# INFORMATION SUPPLIED
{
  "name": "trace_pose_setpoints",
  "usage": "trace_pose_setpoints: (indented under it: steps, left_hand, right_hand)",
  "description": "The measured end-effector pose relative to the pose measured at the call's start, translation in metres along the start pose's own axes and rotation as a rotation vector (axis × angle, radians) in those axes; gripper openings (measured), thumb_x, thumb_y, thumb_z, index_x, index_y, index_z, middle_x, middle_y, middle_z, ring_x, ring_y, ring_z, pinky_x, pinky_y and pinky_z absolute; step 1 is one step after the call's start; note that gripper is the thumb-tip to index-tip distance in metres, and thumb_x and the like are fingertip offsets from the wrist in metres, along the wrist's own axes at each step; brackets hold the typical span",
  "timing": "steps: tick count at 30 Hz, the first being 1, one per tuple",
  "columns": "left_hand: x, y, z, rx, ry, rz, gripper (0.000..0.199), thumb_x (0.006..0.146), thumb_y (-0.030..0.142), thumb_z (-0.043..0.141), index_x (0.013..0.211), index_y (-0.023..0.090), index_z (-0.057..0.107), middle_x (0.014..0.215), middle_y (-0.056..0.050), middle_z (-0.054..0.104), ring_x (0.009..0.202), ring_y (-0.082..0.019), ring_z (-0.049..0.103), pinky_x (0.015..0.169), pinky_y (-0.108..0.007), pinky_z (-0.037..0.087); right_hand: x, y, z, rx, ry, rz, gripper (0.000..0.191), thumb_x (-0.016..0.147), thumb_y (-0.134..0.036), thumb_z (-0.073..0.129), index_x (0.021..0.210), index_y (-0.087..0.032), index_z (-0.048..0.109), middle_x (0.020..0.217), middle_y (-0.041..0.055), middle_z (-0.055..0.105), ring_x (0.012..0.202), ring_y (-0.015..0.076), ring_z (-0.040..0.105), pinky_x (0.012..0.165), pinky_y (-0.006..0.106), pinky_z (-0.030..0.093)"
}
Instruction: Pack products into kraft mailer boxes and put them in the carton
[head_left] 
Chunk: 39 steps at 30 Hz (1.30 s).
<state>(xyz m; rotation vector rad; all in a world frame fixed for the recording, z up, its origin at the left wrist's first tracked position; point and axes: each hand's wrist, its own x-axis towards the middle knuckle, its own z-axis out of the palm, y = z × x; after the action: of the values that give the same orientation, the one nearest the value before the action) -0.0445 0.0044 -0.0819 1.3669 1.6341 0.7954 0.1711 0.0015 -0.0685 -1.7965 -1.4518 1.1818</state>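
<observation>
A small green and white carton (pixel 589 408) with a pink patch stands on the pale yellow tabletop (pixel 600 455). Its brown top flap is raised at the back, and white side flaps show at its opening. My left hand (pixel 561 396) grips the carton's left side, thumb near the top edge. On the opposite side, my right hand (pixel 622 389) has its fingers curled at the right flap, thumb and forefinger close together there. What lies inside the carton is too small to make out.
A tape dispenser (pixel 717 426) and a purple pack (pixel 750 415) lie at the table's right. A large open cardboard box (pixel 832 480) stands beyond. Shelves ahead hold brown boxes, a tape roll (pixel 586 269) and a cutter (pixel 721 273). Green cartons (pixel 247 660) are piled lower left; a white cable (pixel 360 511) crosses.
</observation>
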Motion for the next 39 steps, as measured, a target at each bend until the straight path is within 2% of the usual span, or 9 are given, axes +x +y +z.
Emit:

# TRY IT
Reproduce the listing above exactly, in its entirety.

# ANSWER SPACE
{
  "name": "trace_pose_setpoints",
  "usage": "trace_pose_setpoints: (indented under it: steps, left_hand, right_hand)",
  "description": "The measured end-effector pose relative to the pose measured at the call's start, translation in metres along the start pose's own axes and rotation as a rotation vector (axis × angle, radians) in those axes; gripper openings (measured), thumb_x, thumb_y, thumb_z, index_x, index_y, index_z, middle_x, middle_y, middle_z, ring_x, ring_y, ring_z, pinky_x, pinky_y and pinky_z absolute; step 1 is one step after the call's start; note that gripper is the thumb-tip to index-tip distance in metres, and thumb_x and the like are fingertip offsets from the wrist in metres, along the wrist's own axes at each step; brackets hold the typical span",
  "timing": "steps: tick count at 30 Hz, the first being 1, one per tuple",
  "columns": "left_hand: x, y, z, rx, ry, rz, gripper (0.000..0.199), thumb_x (0.006..0.146), thumb_y (-0.030..0.142), thumb_z (-0.043..0.141), index_x (0.013..0.211), index_y (-0.023..0.090), index_z (-0.057..0.107), middle_x (0.014..0.215), middle_y (-0.056..0.050), middle_z (-0.054..0.104), ring_x (0.009..0.202), ring_y (-0.082..0.019), ring_z (-0.049..0.103), pinky_x (0.015..0.169), pinky_y (-0.108..0.007), pinky_z (-0.037..0.087); right_hand: x, y, z, rx, ry, rz, gripper (0.000..0.191), thumb_x (-0.016..0.147), thumb_y (-0.134..0.036), thumb_z (-0.073..0.129), index_x (0.021..0.210), index_y (-0.087..0.032), index_z (-0.048..0.109), middle_x (0.020..0.217), middle_y (-0.041..0.055), middle_z (-0.055..0.105), ring_x (0.012..0.202), ring_y (-0.015..0.076), ring_z (-0.040..0.105), pinky_x (0.012..0.165), pinky_y (-0.006..0.106), pinky_z (-0.030..0.093)"
}
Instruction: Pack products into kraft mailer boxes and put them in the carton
[head_left] 
Chunk: 39 steps at 30 Hz (1.30 s).
<state>(xyz m; rotation vector rad; all in a world frame fixed for the recording, z up, its origin at the left wrist's first tracked position; point and axes: each hand's wrist, its own x-axis towards the middle knuckle, its own z-axis out of the palm, y = z × x; after the action: of the values that give the same orientation, the one nearest the value before the action) -0.0445 0.0044 -0.0819 1.3669 1.6341 0.7954 0.1711 0.0015 -0.0685 -1.7965 -1.4518 1.1818</state>
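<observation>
A small green and white carton (pixel 589 408) with a pink patch stands on the pale yellow tabletop (pixel 600 455). Its brown top flap is raised at the back, and white side flaps show at its opening. My left hand (pixel 561 396) grips the carton's left side, thumb near the top edge. On the opposite side, my right hand (pixel 622 389) has its fingers curled at the right flap, thumb and forefinger close together there. What lies inside the carton is too small to make out.
A tape dispenser (pixel 717 426) and a purple pack (pixel 750 415) lie at the table's right. A large open cardboard box (pixel 832 480) stands beyond. Shelves ahead hold brown boxes, a tape roll (pixel 586 269) and a cutter (pixel 721 273). Green cartons (pixel 247 660) are piled lower left; a white cable (pixel 360 511) crosses.
</observation>
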Motion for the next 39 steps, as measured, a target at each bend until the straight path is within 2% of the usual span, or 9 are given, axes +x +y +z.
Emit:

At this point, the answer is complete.